Some—but clearly not all—of the resources required to carry out this program could be drawn from current authorizations. For example, full-time support could be shifted to early-deploying platoons, companies, and battalions. The additional support might be found by assuming somewhat greater risk in those TOE units that do not figure into war plans or in TDA organizations.[6] The Training Support Battalions could be configured to provide more support to early-deploying CS/CSS units, or they could integrate personnel with the unit. It might also be necessary to establish an assessment system to monitor the readiness of the early-deploying units so that the pre- and postmobilization resources and programs could be adjusted.
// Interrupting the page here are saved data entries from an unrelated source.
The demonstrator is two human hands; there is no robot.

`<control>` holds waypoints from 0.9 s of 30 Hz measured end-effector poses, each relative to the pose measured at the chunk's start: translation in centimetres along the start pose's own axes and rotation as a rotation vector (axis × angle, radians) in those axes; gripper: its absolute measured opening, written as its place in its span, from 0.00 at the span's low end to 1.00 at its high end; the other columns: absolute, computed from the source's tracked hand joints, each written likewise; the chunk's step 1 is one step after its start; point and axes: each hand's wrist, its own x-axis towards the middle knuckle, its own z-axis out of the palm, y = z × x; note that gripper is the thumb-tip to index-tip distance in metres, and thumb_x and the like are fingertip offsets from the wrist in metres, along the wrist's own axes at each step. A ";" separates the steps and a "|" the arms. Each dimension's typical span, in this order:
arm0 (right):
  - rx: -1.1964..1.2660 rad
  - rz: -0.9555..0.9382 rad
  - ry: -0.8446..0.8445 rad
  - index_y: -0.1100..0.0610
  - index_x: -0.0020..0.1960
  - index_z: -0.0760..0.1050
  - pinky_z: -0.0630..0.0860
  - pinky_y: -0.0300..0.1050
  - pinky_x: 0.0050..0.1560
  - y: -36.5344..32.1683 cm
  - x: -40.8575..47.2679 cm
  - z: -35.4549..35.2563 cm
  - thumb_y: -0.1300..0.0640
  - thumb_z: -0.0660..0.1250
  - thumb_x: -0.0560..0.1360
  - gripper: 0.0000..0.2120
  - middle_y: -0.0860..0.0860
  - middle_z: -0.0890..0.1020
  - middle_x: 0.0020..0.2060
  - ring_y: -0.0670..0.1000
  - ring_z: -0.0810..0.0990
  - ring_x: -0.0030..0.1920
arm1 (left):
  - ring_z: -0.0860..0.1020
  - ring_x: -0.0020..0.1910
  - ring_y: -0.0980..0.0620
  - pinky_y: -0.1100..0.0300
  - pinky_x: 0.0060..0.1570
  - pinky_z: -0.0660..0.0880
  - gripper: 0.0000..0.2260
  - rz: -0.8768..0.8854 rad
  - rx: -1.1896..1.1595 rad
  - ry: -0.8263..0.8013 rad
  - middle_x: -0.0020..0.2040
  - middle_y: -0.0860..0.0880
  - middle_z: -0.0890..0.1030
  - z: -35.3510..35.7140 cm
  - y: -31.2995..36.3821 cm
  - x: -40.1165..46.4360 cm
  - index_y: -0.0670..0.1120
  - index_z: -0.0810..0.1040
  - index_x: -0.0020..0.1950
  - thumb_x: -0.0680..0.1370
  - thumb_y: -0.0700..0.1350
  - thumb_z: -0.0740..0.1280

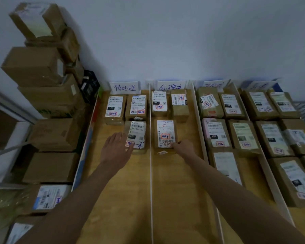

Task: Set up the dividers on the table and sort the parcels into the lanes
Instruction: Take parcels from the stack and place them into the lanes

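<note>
table [176, 182]: matt yellow wood | parcels [180, 106]: brown cardboard, white paper labels | dividers [150, 155]: smooth white strips

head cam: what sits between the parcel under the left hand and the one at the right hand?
A thin white divider stands between the left-lane parcel and the second-lane parcel, with bare wooden table either side of it. Head view shows it.

A parcel sorting room: labelled cartons [217, 132] in divided table [176, 182] lanes, boxes [42, 81] stacked against the wall.
</note>
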 end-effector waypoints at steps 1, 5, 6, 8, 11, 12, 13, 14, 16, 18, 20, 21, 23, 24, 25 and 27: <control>0.000 -0.001 -0.008 0.62 0.51 0.78 0.82 0.49 0.51 -0.3 0.8 0.3 0.54 0.66 0.80 0.10 0.56 0.83 0.51 0.53 0.83 0.50 | 0.73 0.66 0.44 0.49 0.67 0.68 0.22 -0.010 0.004 0.003 0.65 0.44 0.76 0.1 -0.1 0.3 0.44 0.72 0.70 0.81 0.54 0.62; -0.001 0.021 -0.020 0.63 0.56 0.78 0.81 0.49 0.51 -1.3 3.4 1.2 0.53 0.67 0.79 0.14 0.57 0.83 0.52 0.55 0.82 0.52 | 0.73 0.66 0.43 0.48 0.67 0.68 0.21 -0.036 0.007 0.000 0.66 0.42 0.76 0.4 -0.2 1.5 0.43 0.72 0.70 0.80 0.52 0.65; -0.006 0.026 -0.024 0.64 0.57 0.78 0.82 0.49 0.52 -1.5 3.8 1.4 0.53 0.67 0.79 0.14 0.57 0.83 0.52 0.55 0.82 0.52 | 0.73 0.67 0.43 0.48 0.68 0.67 0.22 -0.039 0.007 -0.005 0.67 0.43 0.76 0.5 -0.2 1.7 0.43 0.72 0.70 0.80 0.52 0.64; -0.023 0.034 -0.027 0.64 0.58 0.78 0.82 0.52 0.54 -1.6 4.9 1.9 0.52 0.67 0.79 0.16 0.58 0.83 0.53 0.55 0.82 0.53 | 0.72 0.68 0.43 0.48 0.69 0.66 0.22 -0.041 0.004 -0.009 0.68 0.43 0.75 0.9 -0.4 2.1 0.43 0.71 0.71 0.81 0.53 0.64; -0.042 0.050 -0.021 0.65 0.59 0.78 0.81 0.53 0.56 -1.8 5.8 2.3 0.52 0.67 0.79 0.16 0.58 0.82 0.54 0.56 0.82 0.55 | 0.72 0.67 0.44 0.49 0.69 0.66 0.22 -0.040 -0.007 -0.014 0.68 0.43 0.75 1.5 -0.7 2.6 0.43 0.71 0.71 0.81 0.52 0.63; -0.049 0.057 -0.018 0.65 0.59 0.78 0.81 0.53 0.56 -1.8 5.9 2.3 0.52 0.67 0.79 0.16 0.59 0.82 0.55 0.57 0.82 0.55 | 0.72 0.67 0.44 0.49 0.69 0.66 0.22 -0.039 -0.010 -0.022 0.68 0.43 0.75 1.8 -0.8 2.7 0.44 0.70 0.72 0.81 0.52 0.63; -0.056 0.057 -0.013 0.65 0.59 0.78 0.81 0.53 0.56 -1.6 6.2 2.4 0.53 0.67 0.79 0.16 0.59 0.82 0.55 0.57 0.82 0.55 | 0.72 0.67 0.45 0.49 0.69 0.66 0.22 -0.035 -0.003 -0.032 0.68 0.44 0.75 2.0 -0.9 2.9 0.45 0.69 0.72 0.81 0.53 0.61; -0.057 0.064 -0.015 0.65 0.59 0.78 0.81 0.52 0.56 -1.6 6.2 2.4 0.53 0.67 0.79 0.16 0.59 0.82 0.55 0.57 0.82 0.55 | 0.71 0.67 0.45 0.49 0.70 0.66 0.23 -0.032 0.009 -0.047 0.68 0.44 0.75 2.2 -1.0 3.0 0.46 0.68 0.74 0.81 0.54 0.60; -0.062 0.070 -0.018 0.65 0.59 0.77 0.81 0.51 0.55 -1.5 6.4 2.5 0.53 0.66 0.80 0.15 0.59 0.82 0.56 0.56 0.82 0.55 | 0.71 0.67 0.46 0.50 0.70 0.66 0.24 -0.032 0.026 -0.068 0.68 0.45 0.74 2.5 -1.1 3.0 0.47 0.65 0.75 0.81 0.55 0.58; -0.074 0.083 -0.023 0.65 0.60 0.76 0.81 0.50 0.55 -1.4 6.5 2.3 0.53 0.65 0.80 0.16 0.59 0.81 0.57 0.57 0.81 0.56 | 0.71 0.67 0.46 0.50 0.69 0.66 0.25 -0.032 0.040 -0.079 0.67 0.45 0.74 2.6 -1.0 3.0 0.46 0.65 0.76 0.81 0.55 0.58; -0.093 0.085 -0.029 0.66 0.63 0.74 0.79 0.47 0.54 -1.8 6.0 1.8 0.52 0.64 0.81 0.19 0.59 0.80 0.59 0.58 0.79 0.59 | 0.72 0.66 0.45 0.50 0.68 0.66 0.24 -0.030 0.047 -0.080 0.66 0.44 0.75 2.3 -0.8 3.2 0.46 0.67 0.75 0.81 0.54 0.59; -0.097 0.073 -0.024 0.67 0.64 0.72 0.78 0.47 0.53 -2.0 5.7 1.5 0.51 0.64 0.81 0.20 0.59 0.79 0.60 0.58 0.79 0.60 | 0.72 0.65 0.44 0.50 0.68 0.67 0.23 -0.028 0.051 -0.080 0.66 0.44 0.75 2.1 -0.8 3.4 0.46 0.68 0.74 0.80 0.54 0.59; -0.129 0.029 0.007 0.66 0.68 0.70 0.76 0.48 0.56 -2.6 5.1 0.5 0.50 0.63 0.82 0.23 0.60 0.77 0.64 0.58 0.77 0.62 | 0.73 0.64 0.44 0.50 0.67 0.67 0.22 -0.024 0.060 -0.084 0.65 0.44 0.76 1.3 -0.6 3.8 0.46 0.69 0.72 0.80 0.54 0.59; -0.152 -0.007 0.032 0.65 0.71 0.68 0.75 0.49 0.57 -3.0 4.6 -0.1 0.50 0.62 0.82 0.24 0.60 0.75 0.66 0.58 0.76 0.64 | 0.73 0.64 0.44 0.49 0.67 0.67 0.22 -0.020 0.063 -0.082 0.65 0.44 0.76 0.8 -0.4 3.9 0.46 0.69 0.72 0.80 0.54 0.59; -0.182 -0.054 0.058 0.64 0.72 0.66 0.74 0.50 0.59 -3.5 4.2 -0.6 0.50 0.62 0.82 0.25 0.59 0.73 0.67 0.58 0.74 0.66 | 0.73 0.65 0.43 0.49 0.67 0.67 0.22 -0.018 0.061 -0.079 0.65 0.44 0.76 0.3 -0.2 4.0 0.45 0.69 0.72 0.81 0.53 0.59; -0.267 -0.171 0.125 0.61 0.73 0.64 0.72 0.54 0.62 -4.3 3.2 -1.7 0.50 0.61 0.81 0.24 0.59 0.71 0.68 0.59 0.72 0.67 | 0.73 0.65 0.42 0.47 0.67 0.67 0.21 -0.011 0.049 -0.049 0.66 0.42 0.76 -1.1 0.1 4.1 0.43 0.70 0.70 0.81 0.52 0.62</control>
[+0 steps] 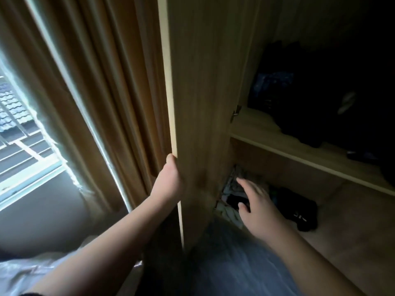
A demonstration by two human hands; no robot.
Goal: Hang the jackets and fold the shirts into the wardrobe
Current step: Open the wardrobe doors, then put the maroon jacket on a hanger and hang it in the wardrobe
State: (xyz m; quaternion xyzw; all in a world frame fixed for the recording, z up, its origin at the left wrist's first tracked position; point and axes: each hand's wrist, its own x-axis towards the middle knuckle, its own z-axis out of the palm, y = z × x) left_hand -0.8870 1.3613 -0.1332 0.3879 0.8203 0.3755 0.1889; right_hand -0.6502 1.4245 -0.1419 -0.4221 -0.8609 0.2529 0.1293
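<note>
**Door held open, free hand reaching into the low compartment**

Nearest the camera, pale bedding (25, 272) lies on the window side of the wardrobe door (192, 124), and a bluish translucent sheet (230, 272) lies at the door's foot on the wardrobe side. The left hand (168, 178) grasps the door's free edge, thumb up on the pale strip, fingers wrapped behind and hidden. The right hand (256, 208) is released, fingers spread and holding nothing, just past the door, over the crumpled clothes (229, 201) on the wardrobe floor.

Those clothes, a light tangle with a dark garment (299, 210) beside it, look soft, light and limp; I judge they will sag and trail, so a bunched grab at the middle or a pinch at collar or shoulders suits better than a corner. Whether they are shirts or jackets I cannot tell.

Beyond, the shelf (288, 150) front edge overhangs the compartment, so lifting should come outward, below it, before rising. The door's inner face bounds that side closely; more room lies away from the door. Farther up, dark clothes (310, 99) sit piled on the shelf. Curtain (102, 82) and window (19, 133) lie behind the door.
</note>
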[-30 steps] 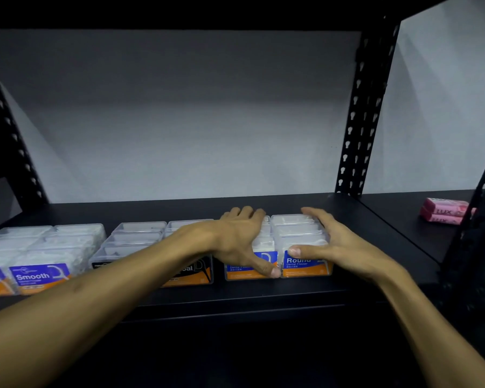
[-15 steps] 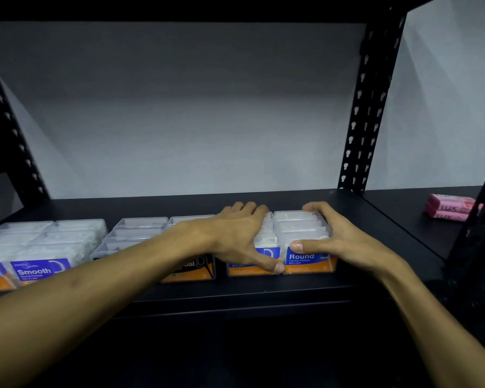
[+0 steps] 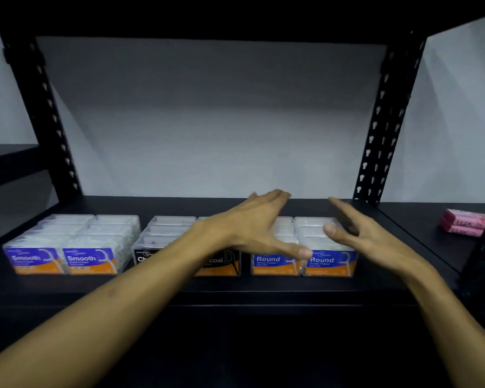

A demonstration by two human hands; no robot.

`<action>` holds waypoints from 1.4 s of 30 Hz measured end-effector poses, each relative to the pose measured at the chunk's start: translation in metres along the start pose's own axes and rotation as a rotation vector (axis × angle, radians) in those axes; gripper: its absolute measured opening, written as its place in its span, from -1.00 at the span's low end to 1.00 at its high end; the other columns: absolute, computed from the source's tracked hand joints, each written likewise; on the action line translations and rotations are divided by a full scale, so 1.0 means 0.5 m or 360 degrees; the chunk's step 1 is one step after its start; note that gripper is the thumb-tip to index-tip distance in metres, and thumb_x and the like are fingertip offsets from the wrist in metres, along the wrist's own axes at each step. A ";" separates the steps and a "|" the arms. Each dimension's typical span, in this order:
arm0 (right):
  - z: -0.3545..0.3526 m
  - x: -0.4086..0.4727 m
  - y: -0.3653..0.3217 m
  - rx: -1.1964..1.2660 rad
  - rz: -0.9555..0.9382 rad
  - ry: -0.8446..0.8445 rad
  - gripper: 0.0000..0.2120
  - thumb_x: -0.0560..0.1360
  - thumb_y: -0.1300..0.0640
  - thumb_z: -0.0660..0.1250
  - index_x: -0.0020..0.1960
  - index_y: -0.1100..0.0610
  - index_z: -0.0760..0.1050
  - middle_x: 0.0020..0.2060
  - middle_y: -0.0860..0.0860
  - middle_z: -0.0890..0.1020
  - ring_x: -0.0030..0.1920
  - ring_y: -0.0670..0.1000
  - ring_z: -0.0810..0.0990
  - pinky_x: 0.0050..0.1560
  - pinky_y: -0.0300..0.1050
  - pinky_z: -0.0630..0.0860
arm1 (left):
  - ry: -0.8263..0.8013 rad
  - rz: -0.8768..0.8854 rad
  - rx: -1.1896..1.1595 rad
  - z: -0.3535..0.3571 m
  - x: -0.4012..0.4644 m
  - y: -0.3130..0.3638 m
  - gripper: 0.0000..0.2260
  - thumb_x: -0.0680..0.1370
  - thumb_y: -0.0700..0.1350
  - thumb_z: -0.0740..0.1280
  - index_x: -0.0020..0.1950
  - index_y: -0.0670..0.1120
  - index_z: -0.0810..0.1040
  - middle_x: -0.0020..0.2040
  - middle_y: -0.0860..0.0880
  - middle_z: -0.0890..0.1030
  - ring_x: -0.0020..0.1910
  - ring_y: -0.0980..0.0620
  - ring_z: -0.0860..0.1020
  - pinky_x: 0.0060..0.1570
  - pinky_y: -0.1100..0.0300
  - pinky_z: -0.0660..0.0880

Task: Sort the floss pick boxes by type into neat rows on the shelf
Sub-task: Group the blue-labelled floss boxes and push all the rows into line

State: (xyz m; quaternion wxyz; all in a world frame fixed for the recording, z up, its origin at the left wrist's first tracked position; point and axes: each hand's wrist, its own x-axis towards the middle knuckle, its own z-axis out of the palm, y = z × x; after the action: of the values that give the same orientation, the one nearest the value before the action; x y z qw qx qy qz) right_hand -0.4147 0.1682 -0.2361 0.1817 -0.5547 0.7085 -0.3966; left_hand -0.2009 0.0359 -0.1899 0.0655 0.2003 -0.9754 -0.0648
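Observation:
Clear floss pick boxes stand in rows on the black shelf (image 3: 263, 287). Two rows of blue-labelled "Smooth" boxes (image 3: 90, 260) sit at the left. Black-labelled "Charcoal" boxes (image 3: 219, 264) fill the middle, partly hidden by my left forearm. Two rows of blue "Round" boxes (image 3: 329, 261) stand at the right. My left hand (image 3: 256, 225) hovers just above the Round rows with fingers straight and thumb spread. My right hand (image 3: 359, 233) is raised beside the right Round row, fingers extended, holding nothing.
A stack of pink Lux soap bars (image 3: 464, 222) lies on the adjoining shelf at the right. Black perforated uprights (image 3: 381, 119) frame the bay. A grey wall closes the back, and bare shelf runs behind the boxes.
Both hands have lifted off the Round boxes and spread open; before, they pressed on the boxes' tops and fronts. The view has pulled back, showing more of the Smooth rows.

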 end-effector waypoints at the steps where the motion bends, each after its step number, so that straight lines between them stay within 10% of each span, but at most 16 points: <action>1: -0.002 -0.004 -0.014 -0.0036 -0.0022 0.0066 0.10 0.14 -0.64 0.29 0.57 -0.25 0.13 0.56 -0.18 0.21 0.49 -0.10 0.23 0.49 0.02 0.25 | 0.0062 -0.0025 -0.0110 -0.015 -0.019 -0.008 0.03 0.37 0.47 0.31 0.63 -0.04 0.00 0.64 -0.01 0.06 0.59 -0.03 0.11 0.57 -0.06 0.07; 12: 0.038 -0.023 -0.075 -0.0118 -0.0194 0.0455 -0.23 0.39 -0.50 0.26 0.44 -0.05 0.42 0.39 -0.11 0.50 0.38 -0.12 0.45 0.40 -0.05 0.36 | 0.0742 -0.0329 -0.0496 -0.019 -0.267 -0.139 -0.40 0.49 0.41 0.20 0.44 0.15 0.41 0.42 0.19 0.46 0.39 0.17 0.41 0.40 0.08 0.37; 16: 0.051 -0.043 -0.045 0.0232 0.0000 0.0708 -0.35 0.48 -0.32 0.20 0.38 0.08 0.50 0.25 -0.01 0.60 0.05 -0.32 0.53 0.04 -0.37 0.42 | 0.0995 -0.0313 -0.0948 0.043 -0.233 -0.031 -0.59 0.59 0.20 0.28 0.43 0.18 0.41 0.40 0.23 0.45 0.35 0.22 0.41 0.40 0.12 0.37; 23: 0.071 -0.037 0.003 0.0674 0.0222 0.0647 -0.31 0.50 -0.39 0.18 0.42 0.06 0.44 0.03 -0.14 0.63 0.00 -0.20 0.62 0.12 -0.14 0.51 | 0.0839 -0.0339 -0.0653 0.099 -0.090 0.082 -0.54 0.68 0.09 0.13 0.53 -0.10 0.31 0.59 -0.06 0.20 0.59 -0.02 0.09 0.55 0.09 0.08; 27: 0.071 -0.019 0.007 0.0881 0.0264 0.0561 -0.62 0.59 -0.28 0.16 0.20 -0.04 0.50 -0.11 -0.12 0.67 -0.15 -0.17 0.71 -0.02 -0.16 0.55 | 0.0614 -0.0555 -0.0203 0.096 -0.002 0.047 -0.47 0.68 0.15 0.00 0.42 -0.22 0.40 0.43 -0.25 0.39 0.46 -0.22 0.27 0.46 -0.10 0.23; 32: 0.071 -0.001 0.009 0.0947 0.0361 0.0377 -0.35 0.53 -0.40 0.14 0.25 0.13 0.54 -0.04 0.15 0.75 -0.03 0.11 0.75 0.16 0.14 0.62 | 0.0161 -0.0667 0.0094 0.111 0.042 0.033 -0.31 0.64 0.27 -0.17 0.54 -0.19 0.25 0.52 -0.25 0.30 0.54 -0.24 0.18 0.54 -0.16 0.07; 42: 0.063 0.002 0.024 0.0890 0.0313 0.0260 -0.37 0.56 -0.37 0.08 0.26 0.12 0.54 -0.16 0.11 0.76 -0.11 0.06 0.76 0.08 0.04 0.65 | -0.0024 -0.0775 0.0120 0.106 0.073 0.042 -0.37 0.67 0.21 -0.13 0.57 -0.21 0.16 0.52 -0.29 0.25 0.51 -0.29 0.20 0.52 -0.17 0.12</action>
State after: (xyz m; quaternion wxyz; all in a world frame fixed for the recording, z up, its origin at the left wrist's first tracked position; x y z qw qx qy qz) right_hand -0.4007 0.1570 -0.2646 0.3072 -0.3782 0.6345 -0.6001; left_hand -0.2503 0.0459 -0.2348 0.0332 0.4312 -0.9006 -0.0436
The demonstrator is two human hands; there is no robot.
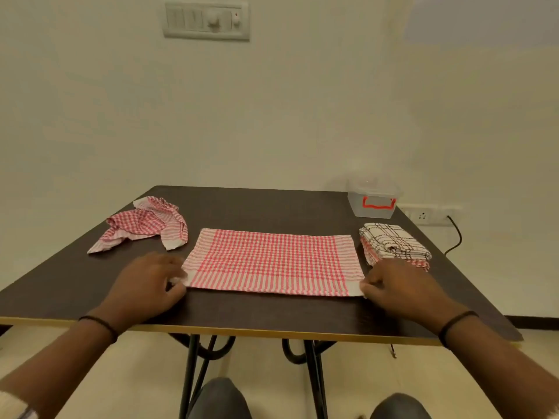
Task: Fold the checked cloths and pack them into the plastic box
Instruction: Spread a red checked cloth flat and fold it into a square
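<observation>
Between the hands, flat on the dark laminate table [272,207]: the red-and-white checked cotton cloth [272,261]. Left hand [145,285] pinching its near left corner, right hand [402,288] its near right corner. Best to lift both corners together, carrying them level onto the far edge. Beyond the right hand, the folded pile [393,244], then the lidded clear plastic box [373,201]; beyond the left, a crumpled red checked cloth [145,225].

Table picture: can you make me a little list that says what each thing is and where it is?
flat cloth: red checked cloth, spread in the middle of the table
left hand: pinching its near left corner
right hand: pinching its near right corner
crumpled cloth: red checked, far left, not folded
folded pile: black checked cloth on top, red beneath, right side
plastic box: clear, red handle, far right corner, lid on
</observation>
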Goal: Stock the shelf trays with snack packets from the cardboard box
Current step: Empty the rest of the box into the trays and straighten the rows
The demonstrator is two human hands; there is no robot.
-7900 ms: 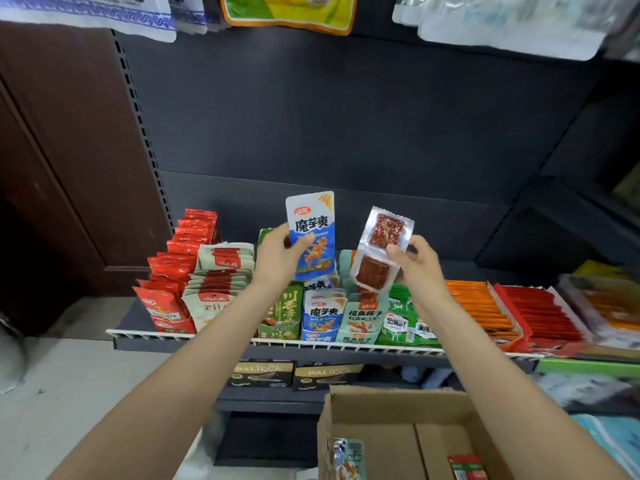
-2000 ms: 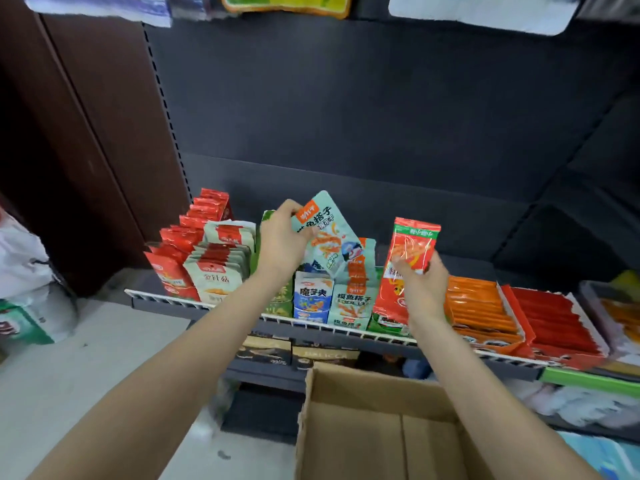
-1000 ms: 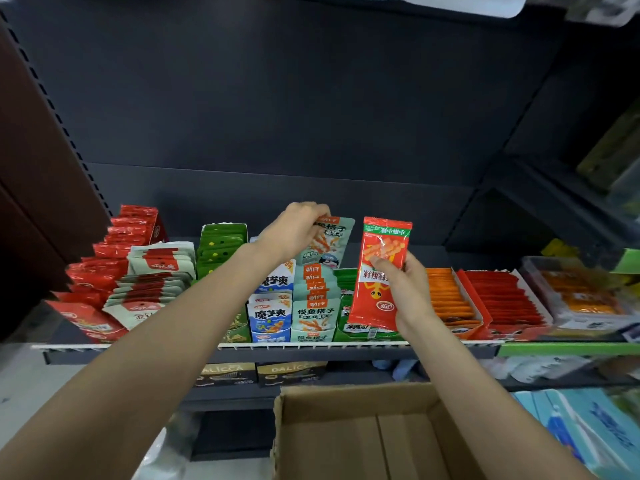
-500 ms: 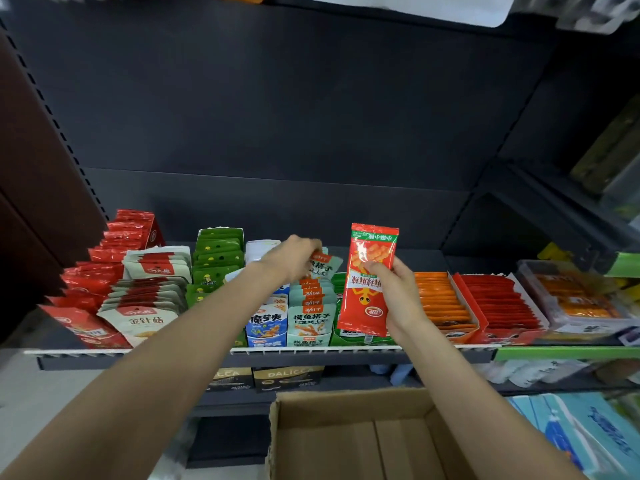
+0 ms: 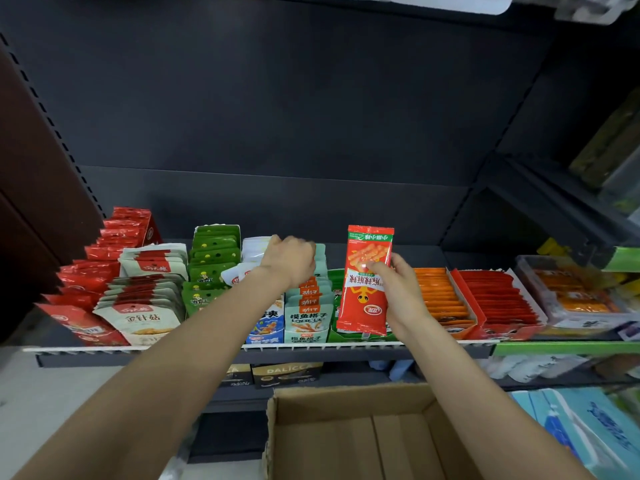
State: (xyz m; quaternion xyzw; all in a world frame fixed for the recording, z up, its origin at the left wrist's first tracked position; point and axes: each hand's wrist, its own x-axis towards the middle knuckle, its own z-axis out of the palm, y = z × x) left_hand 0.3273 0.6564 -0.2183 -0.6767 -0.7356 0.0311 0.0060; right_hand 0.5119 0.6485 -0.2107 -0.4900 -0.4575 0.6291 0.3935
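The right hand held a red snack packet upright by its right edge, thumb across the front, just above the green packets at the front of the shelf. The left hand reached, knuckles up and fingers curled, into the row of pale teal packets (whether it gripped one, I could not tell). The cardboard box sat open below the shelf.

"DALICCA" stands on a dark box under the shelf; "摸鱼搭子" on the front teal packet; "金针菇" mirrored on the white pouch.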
However, the reality is that more resources will be needed. To get additional resources will require a united front on the part of the Army Reserve, the National Guard, and the Active Army. A common strategy strongly supported by the three organizations could have a potent influence on the Office of the Secretary of Defense and Congress. Key to all of this, however, is shattering the old mold of the RC and recasting a new one in which the line between the AC and RC virtually disappears for those units needed early.

Notes

  • [1] U.S. Department of Defense, Reserve Component Programs: Fiscal Year 1998 Report of the Reserve Forces Policy Board, Washington, D.C., 1999, p. 9.
  • [2] U.S. Department of Defense, DoD Selected Manpower Statistics FY 1994, Washington, D.C., 1995, Table 5-1, p. 202.
  • [3] Reserve Component Programs, p. 52.
  • [4] U.S. Department of Defense, Reserve Component Programs: FY 1998, Washington, D.C., March 1999, Table 3-5, p. 54. The figure shows full-time support (FTS) personnel as a percentage of authorized end strength. Considering FTS as a percentage of FTS required yields the following: ARNG, 58 percent; USAR, 59 percent; Marine Corps, 100 percent; Air National Guard, 88 percent; and Air Force Reserve, 94 percent. The other services are authorized a substantially higher percentage of the required strength.
  • [5] See Ronald Sortor et al., Training Readiness in the Army Reserve Components, Santa Monica, CA: RAND, MR-474-A, 1994.
  • [6] The numbers required to make a difference are not necessarily large. For example, to have 10 FTS personnel in the companies in Force Package 1 of the FSP would require no more than 3,500 people.